By Kali Cathie, kalicathie.com

Dear Kali,

I love my 17 year old daughter deeply, but she only seems to be loving or kind to me when she is feeling good about herself, when her life is going well or when she feels like it. I don’t feel like her love for me (or others) is based on true caring. I realize that this is common among teenagers, but she has always been more of a taker in relationships than a giver. She knows how to act like she cares, and she says she loves me sometimes, but that can quickly change with her mood or if she doesn’t like what I say or how I say it. I’m not sure how to be in this relationship. I will always love her because she is my daughter, but I want her to understand that love relationships are based on give and take and sincere caring. I support her many strengths and her intelligence (she thinks I don’t believe in her abilities – I do, but I think she overdoes it sometimes or doesn’t realize how she can’t always get what she wants), but I also want her to be a good person with healthy and loving relationships.  At this point I am ready to avoid interacting with her because I feel sad and hurt that my daughter doesn’t seem to truly care about me or anyone.

– Sad and Frustrated Mom, Santa Fe, New Mexico

 

Dear Sad and Frustrated Mom,

 

The mother-daughter karma runs deep and thick. I’m sure this was a hard email for you to write, and quite possibly cathartic just in the writing. I’m sure much has shifted in simply putting fingers to keyboard. But the deeper shift I sense that is waiting to happen for you is in your letting go of needing her to be a certain way and wanting her to have things in a certain way. The way you want it may not be her karma. And, in letting go of your needs for her, she will find the grace, or otherwise, to step into her true nature more fully. And it will be a process of trial and error – as it was for us growing up too.

I’m sure this is, at least in part, a very unsatisfactory response to receive. Step away from needing her to be a certain way, with an open heart and open arms in the fullest expression of love. If you continue to model the kind of love and relating you want for her in your life and in your own relationships both with her and outside of her, then you will be modeling things from the ‘do as I am not do as I say’ perspective – one teenagers, and people in general, can respond much more naturally too.
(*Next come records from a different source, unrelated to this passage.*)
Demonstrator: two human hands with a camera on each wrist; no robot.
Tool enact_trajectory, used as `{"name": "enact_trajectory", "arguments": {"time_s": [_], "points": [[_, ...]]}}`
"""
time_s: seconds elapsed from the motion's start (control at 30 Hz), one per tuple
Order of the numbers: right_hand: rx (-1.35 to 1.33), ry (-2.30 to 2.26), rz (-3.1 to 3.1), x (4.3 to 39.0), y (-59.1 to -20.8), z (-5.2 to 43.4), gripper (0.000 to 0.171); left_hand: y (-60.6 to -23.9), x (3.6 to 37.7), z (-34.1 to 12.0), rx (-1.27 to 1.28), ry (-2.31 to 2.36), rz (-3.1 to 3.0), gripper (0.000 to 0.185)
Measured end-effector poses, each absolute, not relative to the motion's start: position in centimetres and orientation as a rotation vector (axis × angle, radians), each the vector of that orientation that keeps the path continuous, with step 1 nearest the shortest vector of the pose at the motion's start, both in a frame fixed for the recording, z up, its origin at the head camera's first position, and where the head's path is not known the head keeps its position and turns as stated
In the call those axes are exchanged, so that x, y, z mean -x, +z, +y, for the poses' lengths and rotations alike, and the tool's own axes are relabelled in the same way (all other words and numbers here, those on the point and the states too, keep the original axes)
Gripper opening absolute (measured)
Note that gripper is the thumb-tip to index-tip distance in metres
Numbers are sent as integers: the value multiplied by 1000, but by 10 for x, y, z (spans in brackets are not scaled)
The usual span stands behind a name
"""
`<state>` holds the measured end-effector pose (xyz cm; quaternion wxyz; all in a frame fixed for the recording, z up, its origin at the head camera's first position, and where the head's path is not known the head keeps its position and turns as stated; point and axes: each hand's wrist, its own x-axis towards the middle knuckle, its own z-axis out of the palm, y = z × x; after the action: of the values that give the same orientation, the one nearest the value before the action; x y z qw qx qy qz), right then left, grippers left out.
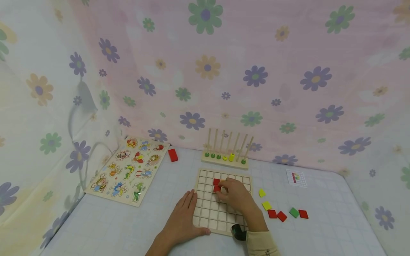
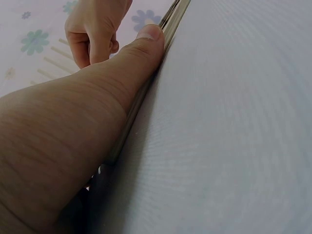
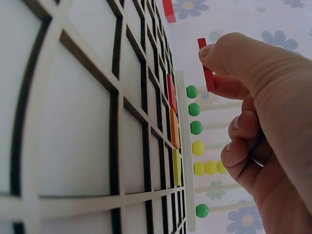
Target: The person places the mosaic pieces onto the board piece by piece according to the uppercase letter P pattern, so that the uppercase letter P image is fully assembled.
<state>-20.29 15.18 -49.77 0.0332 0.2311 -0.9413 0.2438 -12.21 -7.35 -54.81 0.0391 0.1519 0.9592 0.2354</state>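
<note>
My right hand [image 1: 238, 195] pinches a red square tile [image 3: 206, 66] on edge between thumb and fingers, over the wooden grid board [image 1: 206, 205]. In the right wrist view, the tile is lifted off the board. A row of tiles sits in the grid's far part: a red tile [image 3: 171, 91], an orange tile [image 3: 174, 127] and a yellow tile [image 3: 176, 166]. My left hand [image 1: 182, 218] rests against the board's near left corner, its straight fingers along the left side. The left thumb [image 2: 146, 41] lies at the near edge.
Loose yellow, red and green tiles [image 1: 294, 212] lie right of the board, below a small pattern card [image 1: 296, 178]. Behind stands a wooden bead rack [image 1: 224, 162] with upright rods. An insect puzzle board [image 1: 128, 170] and a red block [image 1: 173, 155] are at the left.
</note>
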Motion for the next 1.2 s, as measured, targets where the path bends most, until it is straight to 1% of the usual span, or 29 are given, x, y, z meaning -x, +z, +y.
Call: {"name": "enact_trajectory", "arguments": {"time_s": [0.3,0.67,0.93,1.2], "points": [[-719,688,-2914,206,-501,150,11,-548,123,-74,-492,721,2963,132],[-739,647,-2938,208,-508,149,15,-549,123,-74,-465,703,2934,133],[-775,623,-2941,211,-512,146,9,-548,122,-74,-465,695,2942,133],[-779,594,-2929,211,-512,146,10,-547,122,-73,-451,699,2930,132]]}}
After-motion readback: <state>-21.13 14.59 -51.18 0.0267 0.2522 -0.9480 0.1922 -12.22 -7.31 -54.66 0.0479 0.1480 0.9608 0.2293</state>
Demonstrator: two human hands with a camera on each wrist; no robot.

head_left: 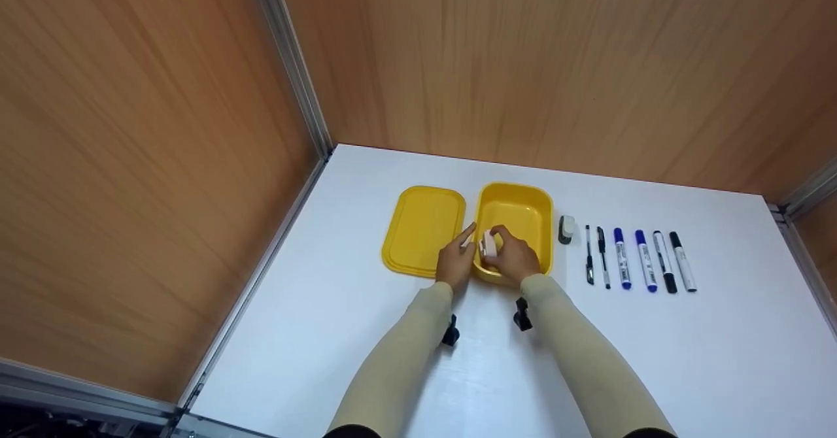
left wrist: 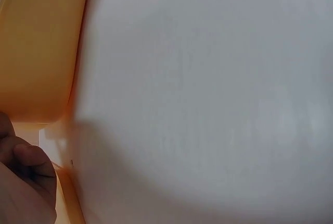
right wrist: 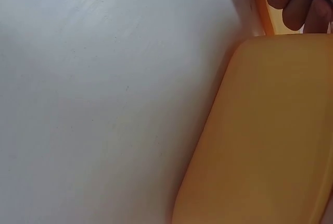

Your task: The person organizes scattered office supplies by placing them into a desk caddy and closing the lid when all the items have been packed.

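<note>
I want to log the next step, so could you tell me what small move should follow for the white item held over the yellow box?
Probably lower the small white item, pinched by the right hand, into the open yellow box and release; the left hand rests at its rim.

No text, brand, number or sign can be read in any view. The markers [head_left: 650, 261] lying in a row at the right of the head view carry pale printed bands on their barrels, but the print is too small and blurred to make out. The small white object [head_left: 488, 244] at the centre of the frame, over the yellow box [head_left: 514, 210], shows no legible marking.
</note>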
People want to be like people who are exuding their idea of success and happiness. So I would invite you to make a list of all the things you would like for her to be and all the qualities you would like for her to have, and then turn that list back on yourself. Check that you have all those attributes rolling in your own way of being as well as in your relationships, both with yourself as well as with others; lovers, friends, family, and strangers.

If you haven’t, then you see where your next focus of inner practice lays. If you have already, then perhaps it’s time to deepen those qualities within yourself, or to expand your list.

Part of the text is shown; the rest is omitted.